Silvester II, Pope (d. 1003)
Silvester II (Gerbert), a distinguished scholar, statesman,
and pope (999–1003 C.E.), was one of a number of popes from
the tenth century on who were regarded as sorcerers. It was said
that Silvester had evoked a demon who obtained for him the
papacy, and who further promised him that he should die only
after he had celebrated High Mass in Jerusalem.
One day while he was saying mass in a church in Rome, he
felt suddenly ill, and, remembering that he was in a church
called the Holy Cross in Jerusalem, suddenly knew that the
demon had played him a trick. Before he died, he confessed to
his cardinals his compact with the devil. However, as Silvester
had been preceptor of two monarchs, and a friend of others,
it is more likely that he owed his preference to one of these.
He was one of the most learned men of his day, proficient
in mathematics, astronomy, and mechanics. He introduced
clocks, and some writers credit him with the invention of arithmetic.

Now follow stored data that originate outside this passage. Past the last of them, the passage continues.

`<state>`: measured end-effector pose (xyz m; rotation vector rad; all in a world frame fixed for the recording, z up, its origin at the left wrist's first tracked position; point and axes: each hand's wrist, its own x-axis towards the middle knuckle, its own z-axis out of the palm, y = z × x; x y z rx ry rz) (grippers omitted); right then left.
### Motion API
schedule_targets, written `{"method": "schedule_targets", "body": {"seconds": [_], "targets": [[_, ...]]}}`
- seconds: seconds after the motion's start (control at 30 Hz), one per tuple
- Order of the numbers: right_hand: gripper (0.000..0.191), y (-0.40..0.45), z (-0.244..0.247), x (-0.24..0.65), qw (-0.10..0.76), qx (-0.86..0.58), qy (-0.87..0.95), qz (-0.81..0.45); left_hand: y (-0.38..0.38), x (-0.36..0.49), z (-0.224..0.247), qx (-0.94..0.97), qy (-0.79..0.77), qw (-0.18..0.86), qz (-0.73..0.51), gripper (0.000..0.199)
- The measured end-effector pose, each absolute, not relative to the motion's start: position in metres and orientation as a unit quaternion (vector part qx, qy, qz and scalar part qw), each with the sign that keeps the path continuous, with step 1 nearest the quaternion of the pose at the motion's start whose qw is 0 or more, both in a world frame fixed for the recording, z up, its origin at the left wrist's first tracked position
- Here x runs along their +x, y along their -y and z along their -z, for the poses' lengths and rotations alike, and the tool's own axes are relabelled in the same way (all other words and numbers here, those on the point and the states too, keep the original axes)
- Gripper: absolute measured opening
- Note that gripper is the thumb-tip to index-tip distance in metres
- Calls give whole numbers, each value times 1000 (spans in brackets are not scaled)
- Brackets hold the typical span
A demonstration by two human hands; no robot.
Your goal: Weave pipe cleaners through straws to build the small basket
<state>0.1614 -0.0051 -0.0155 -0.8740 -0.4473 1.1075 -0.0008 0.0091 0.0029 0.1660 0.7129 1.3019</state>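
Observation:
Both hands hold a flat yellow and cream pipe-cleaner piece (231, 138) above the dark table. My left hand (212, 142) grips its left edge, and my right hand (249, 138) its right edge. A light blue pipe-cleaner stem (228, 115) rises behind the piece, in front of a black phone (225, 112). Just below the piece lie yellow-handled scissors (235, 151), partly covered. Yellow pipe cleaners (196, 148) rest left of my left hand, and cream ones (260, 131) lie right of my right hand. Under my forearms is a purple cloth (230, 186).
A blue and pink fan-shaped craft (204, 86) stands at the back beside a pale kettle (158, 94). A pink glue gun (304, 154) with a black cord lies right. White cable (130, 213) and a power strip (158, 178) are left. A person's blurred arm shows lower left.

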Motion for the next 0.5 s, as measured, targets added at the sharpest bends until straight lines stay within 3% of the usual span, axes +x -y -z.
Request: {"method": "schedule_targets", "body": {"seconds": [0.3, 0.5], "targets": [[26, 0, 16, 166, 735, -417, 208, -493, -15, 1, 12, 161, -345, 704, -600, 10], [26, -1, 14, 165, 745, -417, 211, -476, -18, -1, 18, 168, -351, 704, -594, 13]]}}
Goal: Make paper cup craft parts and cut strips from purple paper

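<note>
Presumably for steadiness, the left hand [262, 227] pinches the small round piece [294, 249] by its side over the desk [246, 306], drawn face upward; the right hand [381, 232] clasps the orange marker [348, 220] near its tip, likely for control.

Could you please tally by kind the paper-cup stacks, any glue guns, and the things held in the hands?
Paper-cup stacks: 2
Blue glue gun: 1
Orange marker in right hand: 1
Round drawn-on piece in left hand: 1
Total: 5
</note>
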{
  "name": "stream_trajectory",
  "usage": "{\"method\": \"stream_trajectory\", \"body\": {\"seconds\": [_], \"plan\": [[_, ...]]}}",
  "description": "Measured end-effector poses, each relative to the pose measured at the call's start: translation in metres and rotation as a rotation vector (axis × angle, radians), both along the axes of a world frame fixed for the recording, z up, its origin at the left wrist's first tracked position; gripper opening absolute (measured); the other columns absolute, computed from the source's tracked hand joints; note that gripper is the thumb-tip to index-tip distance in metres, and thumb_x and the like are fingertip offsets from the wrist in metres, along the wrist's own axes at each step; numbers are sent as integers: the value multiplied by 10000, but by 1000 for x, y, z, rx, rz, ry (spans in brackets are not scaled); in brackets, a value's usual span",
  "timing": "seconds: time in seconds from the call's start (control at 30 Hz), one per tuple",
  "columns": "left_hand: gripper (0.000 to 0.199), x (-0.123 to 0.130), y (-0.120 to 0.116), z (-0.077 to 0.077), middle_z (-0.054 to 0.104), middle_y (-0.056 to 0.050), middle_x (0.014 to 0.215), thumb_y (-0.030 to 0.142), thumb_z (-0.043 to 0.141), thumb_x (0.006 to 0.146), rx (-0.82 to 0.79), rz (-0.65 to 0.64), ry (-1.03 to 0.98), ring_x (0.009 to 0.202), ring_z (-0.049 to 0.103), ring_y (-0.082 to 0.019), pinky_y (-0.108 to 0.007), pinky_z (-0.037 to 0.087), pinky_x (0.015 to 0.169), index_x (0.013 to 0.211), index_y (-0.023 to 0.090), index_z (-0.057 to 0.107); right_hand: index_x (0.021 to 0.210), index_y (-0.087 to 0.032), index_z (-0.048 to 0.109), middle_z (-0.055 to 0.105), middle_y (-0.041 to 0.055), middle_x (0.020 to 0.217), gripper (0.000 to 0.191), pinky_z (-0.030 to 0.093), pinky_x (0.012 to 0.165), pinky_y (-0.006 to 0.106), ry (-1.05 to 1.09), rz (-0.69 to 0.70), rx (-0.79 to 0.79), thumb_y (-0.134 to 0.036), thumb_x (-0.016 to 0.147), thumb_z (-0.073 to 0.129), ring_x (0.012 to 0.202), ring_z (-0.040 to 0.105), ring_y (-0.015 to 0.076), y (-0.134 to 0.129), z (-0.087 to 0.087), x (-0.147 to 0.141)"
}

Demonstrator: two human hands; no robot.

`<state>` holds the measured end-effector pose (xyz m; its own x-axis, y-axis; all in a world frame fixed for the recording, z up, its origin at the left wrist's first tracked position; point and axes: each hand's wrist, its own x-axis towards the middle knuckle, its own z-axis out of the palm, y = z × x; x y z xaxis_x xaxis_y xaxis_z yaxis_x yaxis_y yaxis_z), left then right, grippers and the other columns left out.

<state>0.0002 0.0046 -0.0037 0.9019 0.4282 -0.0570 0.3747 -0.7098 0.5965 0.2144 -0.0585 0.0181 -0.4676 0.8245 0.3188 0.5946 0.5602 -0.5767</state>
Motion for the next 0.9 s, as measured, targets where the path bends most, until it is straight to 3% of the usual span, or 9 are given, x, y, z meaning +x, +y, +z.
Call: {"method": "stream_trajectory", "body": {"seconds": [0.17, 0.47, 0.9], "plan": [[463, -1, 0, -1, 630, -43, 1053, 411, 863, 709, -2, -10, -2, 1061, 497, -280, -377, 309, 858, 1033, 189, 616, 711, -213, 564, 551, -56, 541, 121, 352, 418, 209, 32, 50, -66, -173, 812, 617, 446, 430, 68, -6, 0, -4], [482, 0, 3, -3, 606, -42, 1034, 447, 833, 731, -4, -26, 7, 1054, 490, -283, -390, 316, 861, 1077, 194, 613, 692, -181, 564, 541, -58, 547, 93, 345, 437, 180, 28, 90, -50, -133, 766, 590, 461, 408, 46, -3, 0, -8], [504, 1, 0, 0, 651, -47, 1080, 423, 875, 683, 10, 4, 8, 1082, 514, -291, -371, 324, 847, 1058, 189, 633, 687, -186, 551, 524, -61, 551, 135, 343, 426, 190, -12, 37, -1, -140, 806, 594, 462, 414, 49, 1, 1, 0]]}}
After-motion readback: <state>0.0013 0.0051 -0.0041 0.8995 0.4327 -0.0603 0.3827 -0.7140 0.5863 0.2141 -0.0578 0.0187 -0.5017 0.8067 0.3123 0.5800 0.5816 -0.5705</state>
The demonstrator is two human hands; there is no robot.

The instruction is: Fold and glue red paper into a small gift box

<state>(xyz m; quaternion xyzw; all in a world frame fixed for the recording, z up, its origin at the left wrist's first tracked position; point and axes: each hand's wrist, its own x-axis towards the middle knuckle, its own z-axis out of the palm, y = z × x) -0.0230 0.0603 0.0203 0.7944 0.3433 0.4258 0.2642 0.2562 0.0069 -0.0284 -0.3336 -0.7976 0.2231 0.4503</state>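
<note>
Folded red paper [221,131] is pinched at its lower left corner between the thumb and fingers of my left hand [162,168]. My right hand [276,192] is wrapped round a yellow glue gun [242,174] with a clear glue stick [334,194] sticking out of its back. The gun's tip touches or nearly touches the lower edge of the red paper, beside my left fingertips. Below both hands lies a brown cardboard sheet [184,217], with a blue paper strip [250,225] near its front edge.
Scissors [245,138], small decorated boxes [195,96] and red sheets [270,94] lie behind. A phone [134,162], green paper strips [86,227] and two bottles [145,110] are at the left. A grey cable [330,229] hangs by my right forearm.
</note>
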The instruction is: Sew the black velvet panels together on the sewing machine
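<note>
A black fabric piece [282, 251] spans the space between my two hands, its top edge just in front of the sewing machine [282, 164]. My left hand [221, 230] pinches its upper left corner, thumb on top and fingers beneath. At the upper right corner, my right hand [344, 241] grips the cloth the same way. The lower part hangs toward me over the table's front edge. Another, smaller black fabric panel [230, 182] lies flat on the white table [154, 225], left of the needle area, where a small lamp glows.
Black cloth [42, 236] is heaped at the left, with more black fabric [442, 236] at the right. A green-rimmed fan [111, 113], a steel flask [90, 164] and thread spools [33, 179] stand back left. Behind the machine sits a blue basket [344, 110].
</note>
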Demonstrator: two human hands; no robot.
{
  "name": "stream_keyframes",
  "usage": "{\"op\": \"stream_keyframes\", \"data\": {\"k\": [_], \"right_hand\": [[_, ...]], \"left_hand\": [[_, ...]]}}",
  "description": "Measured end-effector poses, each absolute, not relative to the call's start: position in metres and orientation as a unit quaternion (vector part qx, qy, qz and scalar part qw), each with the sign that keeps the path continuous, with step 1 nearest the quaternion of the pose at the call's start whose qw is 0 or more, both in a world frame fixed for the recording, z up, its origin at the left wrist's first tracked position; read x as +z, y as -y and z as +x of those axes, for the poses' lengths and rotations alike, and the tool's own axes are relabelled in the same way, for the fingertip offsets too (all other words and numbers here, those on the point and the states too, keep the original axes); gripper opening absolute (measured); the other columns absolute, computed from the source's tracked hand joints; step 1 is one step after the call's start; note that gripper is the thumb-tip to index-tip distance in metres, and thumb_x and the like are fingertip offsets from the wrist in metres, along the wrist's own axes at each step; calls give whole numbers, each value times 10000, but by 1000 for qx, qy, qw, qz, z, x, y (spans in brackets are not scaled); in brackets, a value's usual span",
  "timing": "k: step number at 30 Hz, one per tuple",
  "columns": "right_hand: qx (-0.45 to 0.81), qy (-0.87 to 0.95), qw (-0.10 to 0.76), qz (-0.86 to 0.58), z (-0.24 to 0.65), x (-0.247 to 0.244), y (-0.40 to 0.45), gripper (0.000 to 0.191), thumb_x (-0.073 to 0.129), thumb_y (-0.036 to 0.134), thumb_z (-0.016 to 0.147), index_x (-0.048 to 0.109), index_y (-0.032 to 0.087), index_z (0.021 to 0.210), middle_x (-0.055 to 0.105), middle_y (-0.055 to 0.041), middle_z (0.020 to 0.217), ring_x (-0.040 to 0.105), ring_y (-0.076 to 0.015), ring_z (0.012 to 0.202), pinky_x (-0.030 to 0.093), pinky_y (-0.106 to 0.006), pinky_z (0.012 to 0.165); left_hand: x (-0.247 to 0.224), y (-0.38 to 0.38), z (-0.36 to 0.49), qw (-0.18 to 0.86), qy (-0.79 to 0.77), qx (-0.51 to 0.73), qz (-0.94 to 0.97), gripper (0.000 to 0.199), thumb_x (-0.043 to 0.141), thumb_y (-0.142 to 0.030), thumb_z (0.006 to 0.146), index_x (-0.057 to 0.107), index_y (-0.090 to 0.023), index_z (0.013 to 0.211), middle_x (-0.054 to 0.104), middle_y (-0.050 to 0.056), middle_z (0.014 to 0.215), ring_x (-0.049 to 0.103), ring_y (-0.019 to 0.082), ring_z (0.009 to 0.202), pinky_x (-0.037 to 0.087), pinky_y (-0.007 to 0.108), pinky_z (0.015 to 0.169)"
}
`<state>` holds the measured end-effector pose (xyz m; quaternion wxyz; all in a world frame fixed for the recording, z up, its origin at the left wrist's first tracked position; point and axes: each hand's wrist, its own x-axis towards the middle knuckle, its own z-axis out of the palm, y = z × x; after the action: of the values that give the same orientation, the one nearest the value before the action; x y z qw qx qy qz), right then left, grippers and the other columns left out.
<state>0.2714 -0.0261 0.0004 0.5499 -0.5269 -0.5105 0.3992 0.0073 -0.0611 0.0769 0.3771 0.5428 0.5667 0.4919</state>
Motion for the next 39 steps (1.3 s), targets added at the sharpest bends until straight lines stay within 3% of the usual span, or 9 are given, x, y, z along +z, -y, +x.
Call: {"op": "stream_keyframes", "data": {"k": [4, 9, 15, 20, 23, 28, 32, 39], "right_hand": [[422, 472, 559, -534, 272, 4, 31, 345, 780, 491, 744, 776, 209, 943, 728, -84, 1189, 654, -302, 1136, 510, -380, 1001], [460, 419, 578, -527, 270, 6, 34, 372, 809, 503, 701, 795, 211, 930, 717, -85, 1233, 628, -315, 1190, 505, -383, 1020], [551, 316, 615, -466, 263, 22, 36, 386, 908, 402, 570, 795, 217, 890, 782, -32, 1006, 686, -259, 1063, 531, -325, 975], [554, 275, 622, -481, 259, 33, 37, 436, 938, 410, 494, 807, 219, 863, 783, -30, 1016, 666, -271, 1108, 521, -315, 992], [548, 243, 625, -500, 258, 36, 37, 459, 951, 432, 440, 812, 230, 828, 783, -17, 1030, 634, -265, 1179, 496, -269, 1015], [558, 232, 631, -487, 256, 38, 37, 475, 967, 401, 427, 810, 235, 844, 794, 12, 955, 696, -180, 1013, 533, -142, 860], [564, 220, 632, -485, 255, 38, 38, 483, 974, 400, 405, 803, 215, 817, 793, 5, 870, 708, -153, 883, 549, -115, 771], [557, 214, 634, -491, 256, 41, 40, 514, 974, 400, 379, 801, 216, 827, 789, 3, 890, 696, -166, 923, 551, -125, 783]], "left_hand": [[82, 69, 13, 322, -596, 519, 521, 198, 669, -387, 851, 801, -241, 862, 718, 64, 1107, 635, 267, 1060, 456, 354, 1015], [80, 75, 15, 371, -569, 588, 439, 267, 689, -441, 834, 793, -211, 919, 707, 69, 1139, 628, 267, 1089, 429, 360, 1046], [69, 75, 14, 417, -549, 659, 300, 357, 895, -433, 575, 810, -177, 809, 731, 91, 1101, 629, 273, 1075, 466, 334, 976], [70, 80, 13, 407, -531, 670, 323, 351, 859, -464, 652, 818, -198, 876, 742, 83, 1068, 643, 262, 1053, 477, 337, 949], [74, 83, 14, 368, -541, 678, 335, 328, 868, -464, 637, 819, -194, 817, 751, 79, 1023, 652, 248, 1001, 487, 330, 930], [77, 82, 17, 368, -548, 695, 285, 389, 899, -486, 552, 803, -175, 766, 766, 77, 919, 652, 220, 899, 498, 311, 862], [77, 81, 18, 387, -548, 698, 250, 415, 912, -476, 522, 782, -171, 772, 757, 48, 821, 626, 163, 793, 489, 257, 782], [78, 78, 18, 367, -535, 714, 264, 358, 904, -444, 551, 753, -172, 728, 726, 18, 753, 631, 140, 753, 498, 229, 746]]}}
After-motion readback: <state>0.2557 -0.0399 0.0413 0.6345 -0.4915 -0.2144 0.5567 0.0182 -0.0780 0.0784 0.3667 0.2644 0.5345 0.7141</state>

It is not at all improbable that his scientific pursuits and
the technical language involved might have appeared to the
less educated to savor of magic. The brazen head that the
chronicler William of Malmesbury stated as belonging to Silvester,
which answered questions in an oracular manner, probably
had its origin in a similar misinterpretation of scientific apparatus.
It also recalls folk stories of the wonderful brazen head
of Roger Bacon.
There is no lack of picturesque detail in some of the stories
told of Silvester. He was said to have discovered buried treasure
by the aid of sorcery and to have visited a marvelous underground
palace, whose riches and splendor vanished at a touch.
His tomb was believed to possess the powers of sorcery and to
shed tears when one of the succeeding popes was about to die.